[Assignment]
Please give back only the lines below from the one containing "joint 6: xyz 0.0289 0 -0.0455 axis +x" to the one containing "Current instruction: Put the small", each repeated word for word, both ends included.

[Given records]
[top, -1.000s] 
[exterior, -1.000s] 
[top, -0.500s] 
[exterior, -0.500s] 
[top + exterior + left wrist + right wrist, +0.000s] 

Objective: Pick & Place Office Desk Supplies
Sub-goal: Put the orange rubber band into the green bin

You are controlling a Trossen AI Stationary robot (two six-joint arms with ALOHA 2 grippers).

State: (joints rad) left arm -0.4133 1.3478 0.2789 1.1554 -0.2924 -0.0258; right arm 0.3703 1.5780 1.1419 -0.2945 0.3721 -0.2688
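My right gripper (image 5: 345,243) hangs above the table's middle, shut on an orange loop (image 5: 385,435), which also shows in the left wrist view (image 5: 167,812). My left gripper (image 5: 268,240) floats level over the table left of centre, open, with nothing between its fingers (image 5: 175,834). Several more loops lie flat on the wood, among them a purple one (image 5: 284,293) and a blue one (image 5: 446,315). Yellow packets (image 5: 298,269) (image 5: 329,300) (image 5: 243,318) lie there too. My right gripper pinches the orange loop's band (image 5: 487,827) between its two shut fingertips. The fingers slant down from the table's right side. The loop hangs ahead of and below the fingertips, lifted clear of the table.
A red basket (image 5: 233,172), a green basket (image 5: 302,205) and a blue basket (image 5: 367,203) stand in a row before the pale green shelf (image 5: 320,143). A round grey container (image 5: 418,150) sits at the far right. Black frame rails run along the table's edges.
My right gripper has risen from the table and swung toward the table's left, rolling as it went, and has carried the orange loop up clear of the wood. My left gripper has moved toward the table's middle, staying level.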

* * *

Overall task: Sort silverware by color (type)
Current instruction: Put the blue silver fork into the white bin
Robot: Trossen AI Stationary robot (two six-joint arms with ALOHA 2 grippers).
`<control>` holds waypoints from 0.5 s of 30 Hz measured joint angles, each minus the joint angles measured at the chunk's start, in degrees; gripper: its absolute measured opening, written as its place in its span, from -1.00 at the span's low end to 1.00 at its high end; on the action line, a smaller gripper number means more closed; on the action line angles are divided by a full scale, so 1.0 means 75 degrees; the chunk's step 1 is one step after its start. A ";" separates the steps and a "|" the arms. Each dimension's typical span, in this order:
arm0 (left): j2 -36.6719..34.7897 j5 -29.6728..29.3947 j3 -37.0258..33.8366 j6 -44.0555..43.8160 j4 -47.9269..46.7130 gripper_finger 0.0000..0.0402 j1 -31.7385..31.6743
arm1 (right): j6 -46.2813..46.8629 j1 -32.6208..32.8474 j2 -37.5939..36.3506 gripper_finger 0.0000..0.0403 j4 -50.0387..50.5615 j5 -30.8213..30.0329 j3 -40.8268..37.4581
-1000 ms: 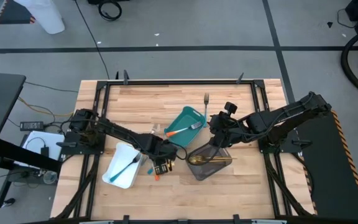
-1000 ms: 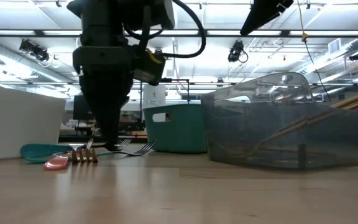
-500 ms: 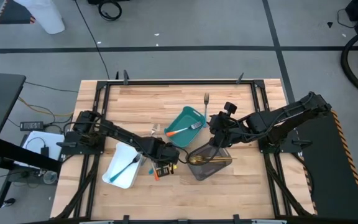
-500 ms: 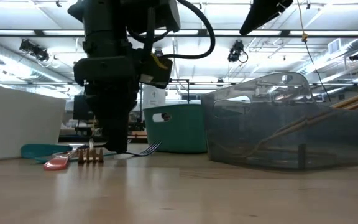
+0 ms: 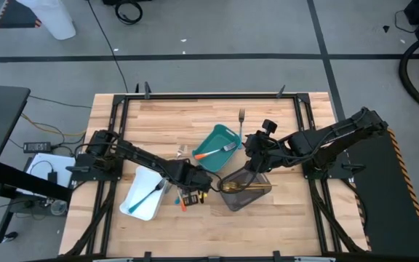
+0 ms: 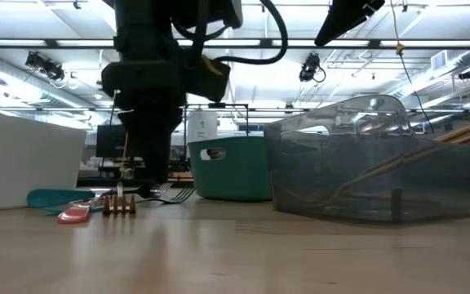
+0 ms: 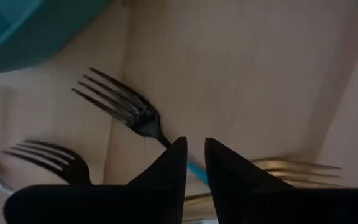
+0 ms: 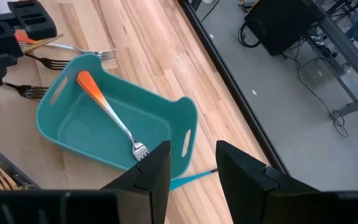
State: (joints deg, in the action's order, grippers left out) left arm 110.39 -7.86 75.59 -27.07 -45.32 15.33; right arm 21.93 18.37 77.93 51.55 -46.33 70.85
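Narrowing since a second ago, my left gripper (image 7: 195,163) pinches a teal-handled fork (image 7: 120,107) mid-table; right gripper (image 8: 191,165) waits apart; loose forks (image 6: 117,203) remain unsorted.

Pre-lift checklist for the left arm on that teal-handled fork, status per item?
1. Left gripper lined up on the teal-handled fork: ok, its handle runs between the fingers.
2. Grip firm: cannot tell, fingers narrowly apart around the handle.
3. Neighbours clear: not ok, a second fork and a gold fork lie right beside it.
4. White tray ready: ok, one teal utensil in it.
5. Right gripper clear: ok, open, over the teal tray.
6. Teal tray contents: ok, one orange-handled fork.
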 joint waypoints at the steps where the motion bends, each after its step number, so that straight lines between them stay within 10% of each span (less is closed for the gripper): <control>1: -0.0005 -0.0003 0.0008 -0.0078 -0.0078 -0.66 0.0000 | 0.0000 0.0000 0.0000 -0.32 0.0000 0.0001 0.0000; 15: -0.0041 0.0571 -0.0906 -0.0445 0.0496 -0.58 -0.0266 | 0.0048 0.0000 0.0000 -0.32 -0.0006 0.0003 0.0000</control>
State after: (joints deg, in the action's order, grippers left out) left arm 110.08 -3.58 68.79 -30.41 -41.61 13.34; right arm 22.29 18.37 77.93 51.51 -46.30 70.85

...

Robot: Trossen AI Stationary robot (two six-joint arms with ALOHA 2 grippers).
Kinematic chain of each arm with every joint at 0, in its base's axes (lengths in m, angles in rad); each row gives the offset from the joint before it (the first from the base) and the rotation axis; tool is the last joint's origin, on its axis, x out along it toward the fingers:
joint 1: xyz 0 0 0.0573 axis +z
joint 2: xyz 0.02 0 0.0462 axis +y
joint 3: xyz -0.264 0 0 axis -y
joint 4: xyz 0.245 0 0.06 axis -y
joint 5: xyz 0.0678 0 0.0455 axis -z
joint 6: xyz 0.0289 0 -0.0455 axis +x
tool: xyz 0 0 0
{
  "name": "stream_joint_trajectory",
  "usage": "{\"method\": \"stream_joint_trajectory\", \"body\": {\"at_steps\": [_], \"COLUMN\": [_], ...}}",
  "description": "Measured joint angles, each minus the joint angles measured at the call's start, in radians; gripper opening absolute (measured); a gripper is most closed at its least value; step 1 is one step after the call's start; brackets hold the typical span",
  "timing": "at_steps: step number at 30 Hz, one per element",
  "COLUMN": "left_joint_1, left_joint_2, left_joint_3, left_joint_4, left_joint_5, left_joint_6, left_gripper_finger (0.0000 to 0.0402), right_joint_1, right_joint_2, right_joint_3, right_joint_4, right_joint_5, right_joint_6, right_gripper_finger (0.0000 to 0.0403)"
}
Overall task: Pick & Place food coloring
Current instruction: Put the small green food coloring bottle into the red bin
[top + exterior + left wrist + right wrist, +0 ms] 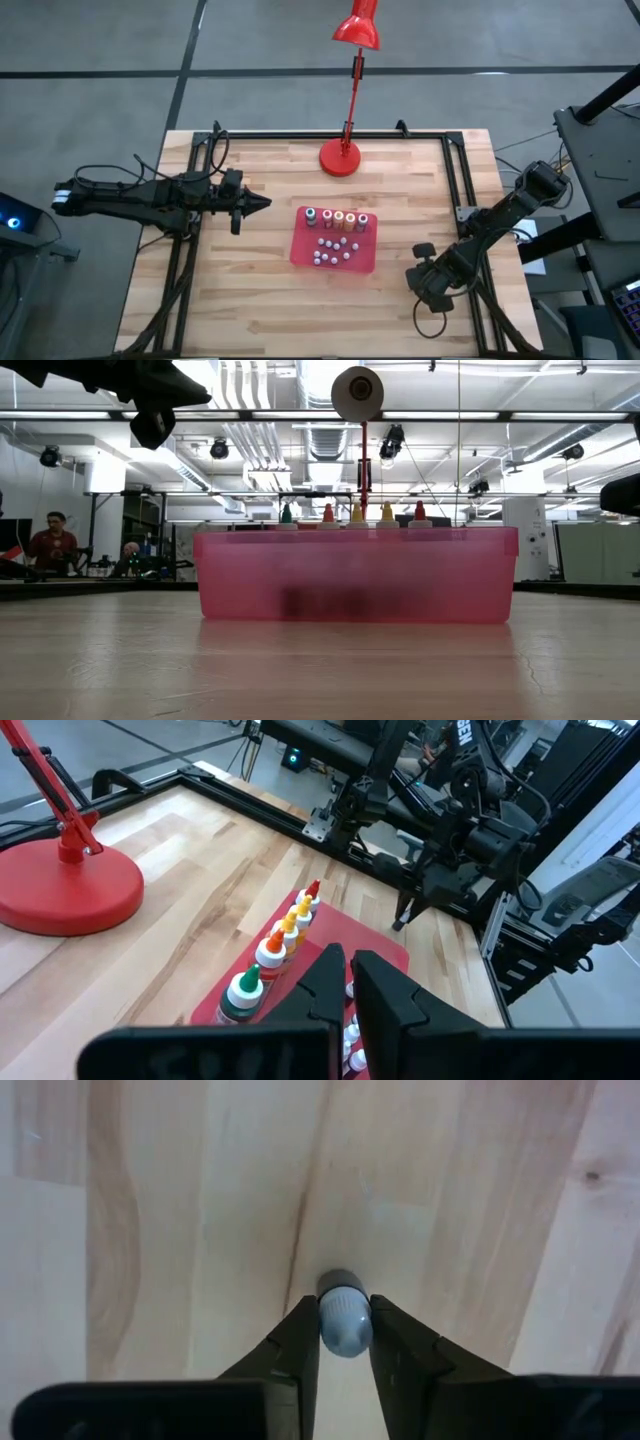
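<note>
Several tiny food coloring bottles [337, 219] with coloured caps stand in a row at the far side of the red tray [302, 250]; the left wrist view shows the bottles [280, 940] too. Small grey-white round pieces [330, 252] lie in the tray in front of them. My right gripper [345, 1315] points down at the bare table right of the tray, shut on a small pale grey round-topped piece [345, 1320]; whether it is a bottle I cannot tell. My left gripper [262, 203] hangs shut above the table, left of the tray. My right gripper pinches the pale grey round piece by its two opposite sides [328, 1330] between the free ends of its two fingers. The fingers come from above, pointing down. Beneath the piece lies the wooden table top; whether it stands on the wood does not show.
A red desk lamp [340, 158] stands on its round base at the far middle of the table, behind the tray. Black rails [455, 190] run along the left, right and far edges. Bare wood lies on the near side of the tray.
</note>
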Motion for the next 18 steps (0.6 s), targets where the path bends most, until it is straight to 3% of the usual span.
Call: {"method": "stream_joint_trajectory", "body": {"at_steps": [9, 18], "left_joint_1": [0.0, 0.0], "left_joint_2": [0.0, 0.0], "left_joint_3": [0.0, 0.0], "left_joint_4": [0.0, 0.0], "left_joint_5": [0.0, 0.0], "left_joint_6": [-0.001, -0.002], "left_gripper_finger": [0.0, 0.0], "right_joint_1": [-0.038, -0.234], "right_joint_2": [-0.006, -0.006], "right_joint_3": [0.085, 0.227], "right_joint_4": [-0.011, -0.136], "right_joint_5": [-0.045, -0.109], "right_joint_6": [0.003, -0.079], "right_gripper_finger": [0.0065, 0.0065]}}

[Task response]
joint 6: xyz 0.0289 0 -0.0455 axis +x
tool: xyz 0 0 0
{
  "name": "stream_joint_trajectory",
  "usage": "{\"method\": \"stream_joint_trajectory\", \"body\": {\"at_steps\": [_], \"COLUMN\": [_], ...}}",
  "description": "Measured joint angles, each minus the joint angles measured at the call's start, in radians; gripper opening absolute (measured); a gripper is most closed at its least value; step 1 is one step after the call's start; brackets hold the typical span",
  "timing": "at_steps: step number at 30 Hz, one per element",
  "COLUMN": "left_joint_1, left_joint_2, left_joint_3, left_joint_4, left_joint_5, left_joint_6, left_gripper_finger (0.0000 to 0.0402), right_joint_1, right_joint_2, right_joint_3, right_joint_4, right_joint_5, right_joint_6, right_gripper_finger (0.0000 to 0.0403)"
}
Overall task: Pick & Place food coloring
Current instruction: Put the small green food coloring bottle into the red bin

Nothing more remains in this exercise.